Those behaviors have continued to serve her well in her professional life as she became an astronaut and a leader in STEM. Ochoa said of her mother "I appreciate her dedication even more in retrospect. Once I became a mother myself I realized just how hard she worked to make everything happen for herself and us."

dr  Panchanathan stands in front of a scientific instrument with a student
Credit: : University of Rochester photo / Matt Wittmeyer

Overcoming challenges

Mentors do more than lead scientists to the doorstep of STEM; they can offer support through each of the next steps and inevitable hurdles that every person faces in their career. Ochoa was rejected for her first application to NASA's Astronaut program and Panchanathan was declined for his first grant application to NSF. Both used the opportunity to not only improve themselves for the next round but find mentors to guide them. As Panchanathan said, "Rejection is a way of opening up new avenues and opportunities."

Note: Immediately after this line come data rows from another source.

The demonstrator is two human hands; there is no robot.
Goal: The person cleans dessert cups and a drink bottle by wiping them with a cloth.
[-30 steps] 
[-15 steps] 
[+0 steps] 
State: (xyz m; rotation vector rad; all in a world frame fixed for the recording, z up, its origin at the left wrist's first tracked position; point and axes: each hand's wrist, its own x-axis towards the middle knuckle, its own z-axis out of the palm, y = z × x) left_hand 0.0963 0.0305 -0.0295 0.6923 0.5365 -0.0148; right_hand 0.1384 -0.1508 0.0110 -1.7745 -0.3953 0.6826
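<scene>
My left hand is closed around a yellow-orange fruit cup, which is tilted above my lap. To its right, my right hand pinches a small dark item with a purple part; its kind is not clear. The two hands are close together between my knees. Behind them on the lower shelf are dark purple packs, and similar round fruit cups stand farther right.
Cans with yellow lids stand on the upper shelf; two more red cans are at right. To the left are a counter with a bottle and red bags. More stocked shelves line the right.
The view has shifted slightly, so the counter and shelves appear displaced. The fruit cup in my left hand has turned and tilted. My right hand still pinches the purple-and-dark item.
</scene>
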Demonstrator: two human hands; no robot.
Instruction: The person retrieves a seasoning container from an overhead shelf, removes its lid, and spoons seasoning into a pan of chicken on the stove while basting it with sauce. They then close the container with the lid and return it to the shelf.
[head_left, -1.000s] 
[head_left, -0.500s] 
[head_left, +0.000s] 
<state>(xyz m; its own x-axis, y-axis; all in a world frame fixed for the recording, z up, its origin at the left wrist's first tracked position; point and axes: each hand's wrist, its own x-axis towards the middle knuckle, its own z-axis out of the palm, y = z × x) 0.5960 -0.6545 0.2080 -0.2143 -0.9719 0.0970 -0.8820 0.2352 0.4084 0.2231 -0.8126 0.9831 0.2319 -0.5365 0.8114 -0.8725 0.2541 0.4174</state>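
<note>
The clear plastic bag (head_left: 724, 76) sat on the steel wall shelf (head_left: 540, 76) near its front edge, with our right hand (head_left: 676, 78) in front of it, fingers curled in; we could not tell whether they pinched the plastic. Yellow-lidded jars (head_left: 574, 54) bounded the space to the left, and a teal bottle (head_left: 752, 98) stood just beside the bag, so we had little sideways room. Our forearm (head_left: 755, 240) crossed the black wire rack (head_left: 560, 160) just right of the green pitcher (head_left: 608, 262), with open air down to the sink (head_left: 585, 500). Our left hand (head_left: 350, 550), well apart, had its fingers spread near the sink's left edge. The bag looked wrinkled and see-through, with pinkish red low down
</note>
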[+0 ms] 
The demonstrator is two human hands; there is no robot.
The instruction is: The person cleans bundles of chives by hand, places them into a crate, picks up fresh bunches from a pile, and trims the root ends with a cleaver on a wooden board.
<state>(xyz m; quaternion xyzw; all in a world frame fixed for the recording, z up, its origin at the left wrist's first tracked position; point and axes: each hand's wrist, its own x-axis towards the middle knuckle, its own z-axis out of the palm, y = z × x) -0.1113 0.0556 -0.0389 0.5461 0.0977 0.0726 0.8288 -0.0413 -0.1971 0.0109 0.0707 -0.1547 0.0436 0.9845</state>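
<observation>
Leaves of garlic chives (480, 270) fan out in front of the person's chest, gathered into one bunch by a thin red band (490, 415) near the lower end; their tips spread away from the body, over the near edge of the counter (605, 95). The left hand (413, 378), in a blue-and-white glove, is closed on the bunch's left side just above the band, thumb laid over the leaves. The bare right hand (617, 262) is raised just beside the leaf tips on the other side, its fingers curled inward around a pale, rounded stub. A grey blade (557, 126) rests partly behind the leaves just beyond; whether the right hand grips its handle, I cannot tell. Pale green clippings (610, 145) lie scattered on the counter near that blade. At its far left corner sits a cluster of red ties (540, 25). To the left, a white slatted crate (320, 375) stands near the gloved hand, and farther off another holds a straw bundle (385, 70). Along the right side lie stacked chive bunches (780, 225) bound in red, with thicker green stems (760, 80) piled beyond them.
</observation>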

Ochoa used her first interview to connect with astronauts who noted the advantage of having operational experience. She pursued her private pilot's license to become more competitive, likely a factor that led to her acceptance in the subsequent selection. Panchanathan received feedback from his first proposal panel identifying weaknesses which he used to refine his ideas. He was certain that the refinements would be enough, however the next review panel was a different set of reviewers with different weakness to point out. He used those to improve his proposal and was not only successful the next time but had a much stronger research plan. "Failures teach you more than success. By not giving up, you learn more, you become more creative. Innovation itself is a successful failure."

Leading others

Both Panchanathan and Ochoa used their successes to act as mentors themselves. Panchanathan served as graduate mentor for several students, providing not only explicit mentorship on research processes, but implicit mentorship by modeling work/life balance, using his free time to engage in fun activities like hiking. He often advised his students "If you're not having fun with your work then what is the point? What can we do to make it fun?" Mentees still ask for his advice, not just about their careers, but about life, because they know he cares and wants them to succeed in all facets of their lives.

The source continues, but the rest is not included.